OT: This Swift thing

Rustom Mody rustompmody at gmail.com
Wed Jun 11 11:28:43 EDT 2014


On Wednesday, June 11, 2014 1:11:12 PM UTC+5:30, Gregory Ewing wrote:
> Steven D'Aprano wrote:
> > Everything *eventually* gets converted to heat, but not immediately. 
> > There's a big difference between a car that gets 100 miles to the gallon, 
> > and one that gets 1 mile to the gallon.

> With a car, the engine converts some of its energy to
> kinetic energy, which is subsequently dissipated as heat,
> so it makes sense to talk about the ratio of kinetic
> energy produced to energy wasted directly as heat.

> But when you flip a bit, there's no intermediate form
> of energy -- the bit changes state, and heat is produced.
> So all of the heat is waste heat.

Actually the car-drive and the bit-flip are much more identical than
different.  Its just that the time-scales are minutes/hours in one
case and nanoseconds or less in the other so our powers of
visualization are a bit taxed.

In more detail:

One drives a car from A to B for an hour (assume no change in 
height above sea level so no potential difference).
All the energy that was there as petrol has been dissipated as heat.

A bit flips from zero to one. Pictorially
(this needs to be fixed-pitch font!):

	   +-------------
	   |		 
	   |		 
	   | 		 
-----------+		 

However in reality that 'square' wave is always actually sloped


	       +----------
	      /		 
	     /
	    /
-----------+

Now for say CMOS technology, one may assume no currents in both zero
and one states (thats the C in CMOS). However when its neither zero
nor one (the sloping part) there will be current and therefore heat.
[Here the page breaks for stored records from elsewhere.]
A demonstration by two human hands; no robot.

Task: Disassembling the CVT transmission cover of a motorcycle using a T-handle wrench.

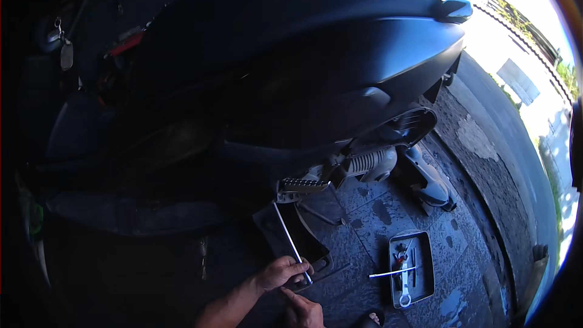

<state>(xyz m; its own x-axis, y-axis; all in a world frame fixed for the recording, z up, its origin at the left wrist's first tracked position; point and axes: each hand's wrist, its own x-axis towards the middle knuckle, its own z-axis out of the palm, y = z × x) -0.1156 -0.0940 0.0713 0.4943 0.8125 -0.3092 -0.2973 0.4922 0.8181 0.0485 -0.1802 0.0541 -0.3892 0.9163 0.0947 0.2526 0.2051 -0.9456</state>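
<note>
My left hand (283, 272) is closed around the lower part of a long, straight silver metal rod (288, 232), which looks like a socket wrench. The rod's far end reaches up to the lower side of a dark scooter (273, 79), by the ridged metal footrest (303, 186). Just below and to the right is my right hand (303, 313), its index finger stretched toward the left hand. Nothing shows in it, though its other fingers are partly hidden. Behind the rod lies a dark, curved, open part or pan (310, 244) on the floor.
A shallow rectangular tray (431, 267) to the right holds a ring spanner (405, 297), a silver T-shaped tool (388, 273) and other small tools. Dark wet tiles (370, 218) cover the floor. Part of a foot (375, 318) shows at the lower edge. Bright road lies beyond.
</note>
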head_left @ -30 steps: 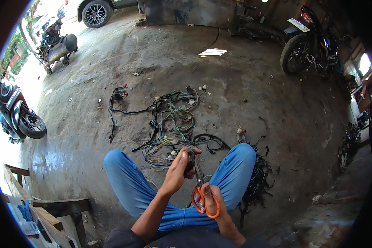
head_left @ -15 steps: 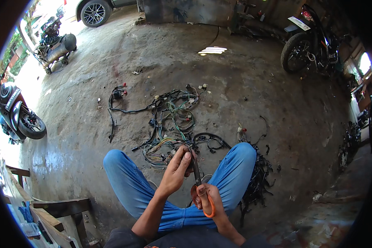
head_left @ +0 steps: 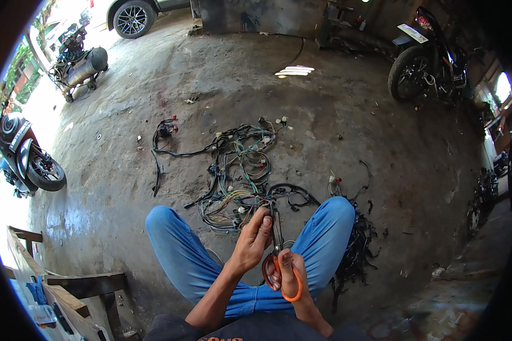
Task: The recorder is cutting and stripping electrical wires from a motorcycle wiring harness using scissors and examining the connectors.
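Note:
Scissors with orange handles [head_left: 294, 293] are in my right hand [head_left: 290, 273], fingers closed through and around the loops, steel blades pointing up between my knees. My left hand [head_left: 253, 238] is closed on part of the wiring beside the blade tips; exactly what its fingers grip is partly hidden. A large tangled wiring harness [head_left: 242, 159], with black, green, yellow and other wires and white and red connectors, lies on the concrete floor in front of me. A dark heap of stripped scraps [head_left: 358, 244] lies beside my right knee.
A wooden bench [head_left: 82, 282] is at lower left. A motorcycle [head_left: 31, 159] and a wheeled compressor [head_left: 82, 68] stand at left, another motorcycle [head_left: 415, 68] at back right. A car wheel [head_left: 135, 19] shows at the top. Dark parts [head_left: 483, 193] lie along the right side.
My left hand has shifted slightly right and its grip has changed, with the thumb higher. The scissors have turned slightly in my right hand. The harness lies as before.

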Available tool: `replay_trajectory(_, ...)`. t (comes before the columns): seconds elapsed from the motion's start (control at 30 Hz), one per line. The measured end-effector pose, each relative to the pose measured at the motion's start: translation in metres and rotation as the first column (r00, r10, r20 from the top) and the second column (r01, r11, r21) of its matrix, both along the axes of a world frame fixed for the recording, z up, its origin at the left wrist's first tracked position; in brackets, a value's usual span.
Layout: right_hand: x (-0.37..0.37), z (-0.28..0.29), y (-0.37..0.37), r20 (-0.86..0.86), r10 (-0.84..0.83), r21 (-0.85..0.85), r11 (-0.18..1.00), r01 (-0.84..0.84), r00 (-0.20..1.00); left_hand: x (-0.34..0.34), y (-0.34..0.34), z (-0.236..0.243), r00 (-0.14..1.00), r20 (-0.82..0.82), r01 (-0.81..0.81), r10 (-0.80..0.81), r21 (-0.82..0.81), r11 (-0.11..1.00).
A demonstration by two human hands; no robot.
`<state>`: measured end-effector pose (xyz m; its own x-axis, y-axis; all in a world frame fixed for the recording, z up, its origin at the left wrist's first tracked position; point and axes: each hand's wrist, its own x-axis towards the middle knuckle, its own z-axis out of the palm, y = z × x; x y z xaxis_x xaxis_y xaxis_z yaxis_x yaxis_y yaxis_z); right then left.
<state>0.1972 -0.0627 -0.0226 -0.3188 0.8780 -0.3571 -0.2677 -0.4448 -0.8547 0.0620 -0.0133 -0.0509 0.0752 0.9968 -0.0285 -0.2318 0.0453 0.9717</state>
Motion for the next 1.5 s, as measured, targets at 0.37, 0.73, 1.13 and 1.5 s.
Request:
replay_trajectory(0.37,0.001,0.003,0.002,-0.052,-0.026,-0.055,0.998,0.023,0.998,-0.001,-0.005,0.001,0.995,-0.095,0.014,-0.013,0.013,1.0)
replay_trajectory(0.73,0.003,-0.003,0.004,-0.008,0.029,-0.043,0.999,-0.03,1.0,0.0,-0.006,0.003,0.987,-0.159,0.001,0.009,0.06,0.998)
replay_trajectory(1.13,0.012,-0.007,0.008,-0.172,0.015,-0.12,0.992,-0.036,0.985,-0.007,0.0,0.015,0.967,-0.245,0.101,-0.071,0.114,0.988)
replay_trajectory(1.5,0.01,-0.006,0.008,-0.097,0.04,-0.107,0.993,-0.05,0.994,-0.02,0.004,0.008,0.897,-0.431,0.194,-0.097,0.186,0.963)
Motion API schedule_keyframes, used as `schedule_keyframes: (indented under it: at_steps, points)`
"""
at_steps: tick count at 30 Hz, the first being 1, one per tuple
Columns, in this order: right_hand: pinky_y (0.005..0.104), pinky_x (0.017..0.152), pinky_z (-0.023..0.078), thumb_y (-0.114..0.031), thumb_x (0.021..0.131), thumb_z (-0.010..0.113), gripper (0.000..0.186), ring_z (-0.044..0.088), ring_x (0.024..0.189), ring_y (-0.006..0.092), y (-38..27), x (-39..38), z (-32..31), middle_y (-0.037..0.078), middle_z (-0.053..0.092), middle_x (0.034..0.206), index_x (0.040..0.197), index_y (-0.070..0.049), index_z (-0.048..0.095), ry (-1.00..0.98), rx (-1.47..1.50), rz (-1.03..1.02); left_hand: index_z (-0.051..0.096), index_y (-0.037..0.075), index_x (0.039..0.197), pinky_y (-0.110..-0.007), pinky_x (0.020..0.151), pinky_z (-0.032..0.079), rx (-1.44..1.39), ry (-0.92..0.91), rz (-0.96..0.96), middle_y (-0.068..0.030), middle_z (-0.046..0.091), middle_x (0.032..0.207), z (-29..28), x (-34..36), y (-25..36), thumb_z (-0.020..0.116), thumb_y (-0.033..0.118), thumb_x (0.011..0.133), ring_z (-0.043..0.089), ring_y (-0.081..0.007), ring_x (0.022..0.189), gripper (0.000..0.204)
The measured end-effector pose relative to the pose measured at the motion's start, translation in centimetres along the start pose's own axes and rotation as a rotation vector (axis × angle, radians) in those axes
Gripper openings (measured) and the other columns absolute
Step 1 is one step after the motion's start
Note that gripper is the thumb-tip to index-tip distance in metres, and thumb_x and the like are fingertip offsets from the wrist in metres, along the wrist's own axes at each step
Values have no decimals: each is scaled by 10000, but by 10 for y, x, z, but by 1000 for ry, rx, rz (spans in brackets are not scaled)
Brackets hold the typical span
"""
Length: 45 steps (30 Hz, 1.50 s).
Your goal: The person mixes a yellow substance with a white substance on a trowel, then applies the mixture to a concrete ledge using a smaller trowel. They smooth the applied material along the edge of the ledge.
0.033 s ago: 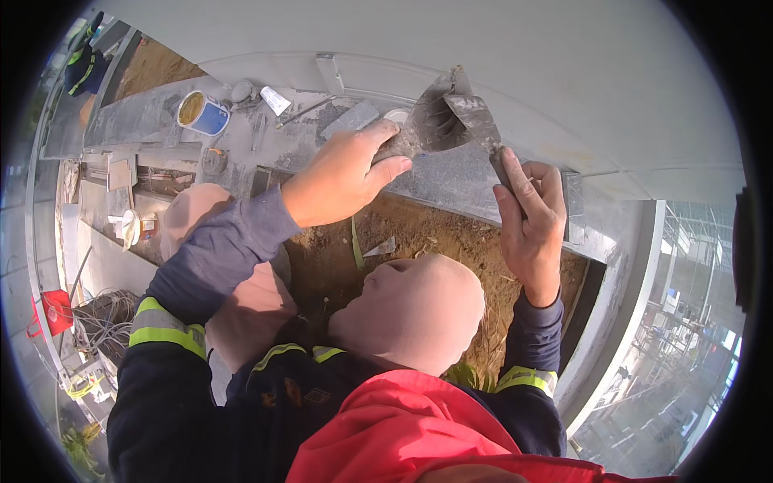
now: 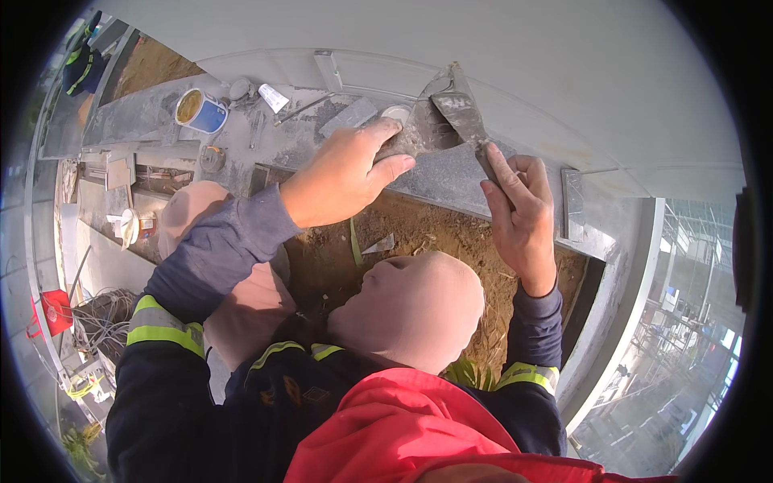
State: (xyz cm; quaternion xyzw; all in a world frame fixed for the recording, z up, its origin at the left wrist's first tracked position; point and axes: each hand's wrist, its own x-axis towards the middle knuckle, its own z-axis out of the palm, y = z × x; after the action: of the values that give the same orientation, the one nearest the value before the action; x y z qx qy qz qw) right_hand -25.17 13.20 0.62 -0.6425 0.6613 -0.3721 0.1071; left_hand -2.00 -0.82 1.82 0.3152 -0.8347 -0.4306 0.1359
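Observation:
My left hand [image 2: 342,173] is closed round the grip end of a wide putty knife [image 2: 425,127], its blade smeared with grey paste and tilted up toward the wall. My right hand [image 2: 523,213] pinches the handle of a narrower putty knife [image 2: 460,113], index finger laid along it. The narrower blade lies across the wide one, seemingly touching it. Both tools are held above the grey ledge [image 2: 451,179] at the wall's foot. My fingers hide most of the left tool's handle.
A pale wall [image 2: 531,56] rises ahead. On the ledge stand a blue-and-white bucket [image 2: 212,117], a white tube [image 2: 274,98] and a grey slab [image 2: 348,117]. Bare soil [image 2: 407,221] lies below, near my knees. Tangled cables [image 2: 105,314] and a red bag [image 2: 55,312] are at left; another person [image 2: 84,71] is far left.
My right hand has shifted a little left and up, sliding the narrower blade further over the wide one. My left hand is almost unmoved.

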Motion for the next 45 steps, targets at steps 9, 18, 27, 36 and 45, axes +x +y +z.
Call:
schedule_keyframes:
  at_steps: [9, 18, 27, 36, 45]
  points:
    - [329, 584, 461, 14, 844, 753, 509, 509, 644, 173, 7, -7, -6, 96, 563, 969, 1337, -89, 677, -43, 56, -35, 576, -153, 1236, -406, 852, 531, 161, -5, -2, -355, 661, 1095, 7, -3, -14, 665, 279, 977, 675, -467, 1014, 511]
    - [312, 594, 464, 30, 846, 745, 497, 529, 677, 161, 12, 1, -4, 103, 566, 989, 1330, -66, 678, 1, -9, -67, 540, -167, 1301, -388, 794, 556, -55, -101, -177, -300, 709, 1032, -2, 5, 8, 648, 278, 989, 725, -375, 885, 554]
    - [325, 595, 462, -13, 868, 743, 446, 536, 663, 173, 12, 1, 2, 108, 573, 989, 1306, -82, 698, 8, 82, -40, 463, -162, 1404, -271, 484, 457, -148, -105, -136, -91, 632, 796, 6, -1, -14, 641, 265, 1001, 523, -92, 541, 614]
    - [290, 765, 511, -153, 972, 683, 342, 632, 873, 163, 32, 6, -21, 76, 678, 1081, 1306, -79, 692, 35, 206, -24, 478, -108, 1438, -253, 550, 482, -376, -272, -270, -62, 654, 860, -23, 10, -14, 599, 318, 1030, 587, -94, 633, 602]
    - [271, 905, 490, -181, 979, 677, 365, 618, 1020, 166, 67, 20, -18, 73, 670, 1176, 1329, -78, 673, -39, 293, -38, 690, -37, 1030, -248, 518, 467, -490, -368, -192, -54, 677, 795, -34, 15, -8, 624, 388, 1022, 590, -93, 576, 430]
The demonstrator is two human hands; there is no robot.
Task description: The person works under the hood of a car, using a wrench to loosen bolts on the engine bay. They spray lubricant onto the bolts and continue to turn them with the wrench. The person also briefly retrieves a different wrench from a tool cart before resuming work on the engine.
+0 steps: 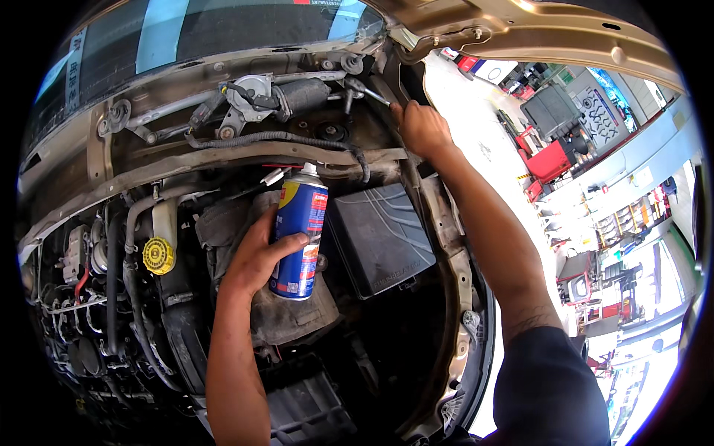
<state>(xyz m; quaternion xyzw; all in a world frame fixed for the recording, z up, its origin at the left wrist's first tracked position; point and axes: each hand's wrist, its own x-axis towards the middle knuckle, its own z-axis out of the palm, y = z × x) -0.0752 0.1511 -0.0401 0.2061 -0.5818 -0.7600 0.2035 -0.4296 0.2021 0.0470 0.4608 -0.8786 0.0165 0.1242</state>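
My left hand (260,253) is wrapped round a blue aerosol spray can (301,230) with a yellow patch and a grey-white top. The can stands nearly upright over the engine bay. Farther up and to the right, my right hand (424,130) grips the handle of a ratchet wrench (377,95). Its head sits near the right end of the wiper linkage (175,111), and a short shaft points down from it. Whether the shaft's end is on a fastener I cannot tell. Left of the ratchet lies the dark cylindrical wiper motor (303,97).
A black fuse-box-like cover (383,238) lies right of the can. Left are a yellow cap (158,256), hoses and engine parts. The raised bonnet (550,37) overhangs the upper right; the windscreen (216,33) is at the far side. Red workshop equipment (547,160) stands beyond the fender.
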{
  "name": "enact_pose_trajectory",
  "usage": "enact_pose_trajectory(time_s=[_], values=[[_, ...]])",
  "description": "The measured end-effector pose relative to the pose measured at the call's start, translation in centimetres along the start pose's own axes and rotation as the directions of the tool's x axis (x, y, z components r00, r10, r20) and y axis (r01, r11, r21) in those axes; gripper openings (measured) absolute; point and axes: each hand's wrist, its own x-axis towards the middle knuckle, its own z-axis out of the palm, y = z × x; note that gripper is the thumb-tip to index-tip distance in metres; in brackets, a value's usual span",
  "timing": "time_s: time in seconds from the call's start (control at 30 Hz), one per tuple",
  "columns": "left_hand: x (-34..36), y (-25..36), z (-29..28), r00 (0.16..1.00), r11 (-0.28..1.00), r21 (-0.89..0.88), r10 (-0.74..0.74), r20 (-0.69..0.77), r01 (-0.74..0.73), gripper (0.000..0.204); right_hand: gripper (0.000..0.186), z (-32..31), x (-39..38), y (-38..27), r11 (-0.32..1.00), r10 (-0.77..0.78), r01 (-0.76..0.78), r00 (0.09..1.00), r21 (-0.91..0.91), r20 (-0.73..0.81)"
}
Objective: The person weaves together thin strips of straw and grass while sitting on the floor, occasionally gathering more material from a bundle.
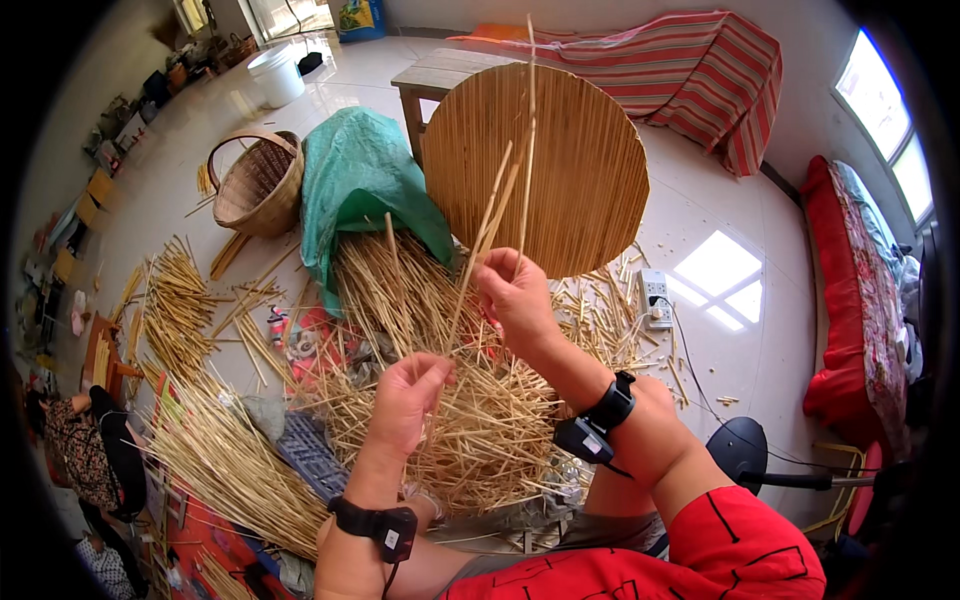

So just as the car burns energy in going from A to B, the flipflop
burns it in going from 0 to 1


Steven D'Aprano wrote:
> Not the point. There's a minimum amount of energy required to flip a bit.
> Everything beyond that is, in a sense, just wasted. You mentioned this
> yourself in your previous post. It's a *really* tiny amount of energy:
> about 17 meV at room temperature. That's 17 milli electron-volt, or
> 2.7×10^-21 joules. In comparison, Intel CMOS transistors have a gate
> charging energy of about 62500 eV (1×10^-14 J), around 3.7 million times
> greater.
>  
> Broadly speaking, if the fundamental thermodynamic minimum amount of
> energy needed to flip a bit takes the equivalent of a single grain of
> white rice, then our current computing technology uses the equivalent of
> 175 Big Macs. 

Well thats in the same realm as saying that by E=mc² a one gram stone can yield
21 billion calories energy.

[Ive forgotten how the units stack up, so as usual relyin on google
instead of first principles:

http://en.wikipedia.org/wiki/Mass%E2%80%93energy_equivalence#Practical_examples
:-)
]

ie. from a a pragmatic/engineering pov we know as much how to use
Einstein's energy-mass-equivalence to generate energy as we know how
to use Landauer's principle to optimally flip bits.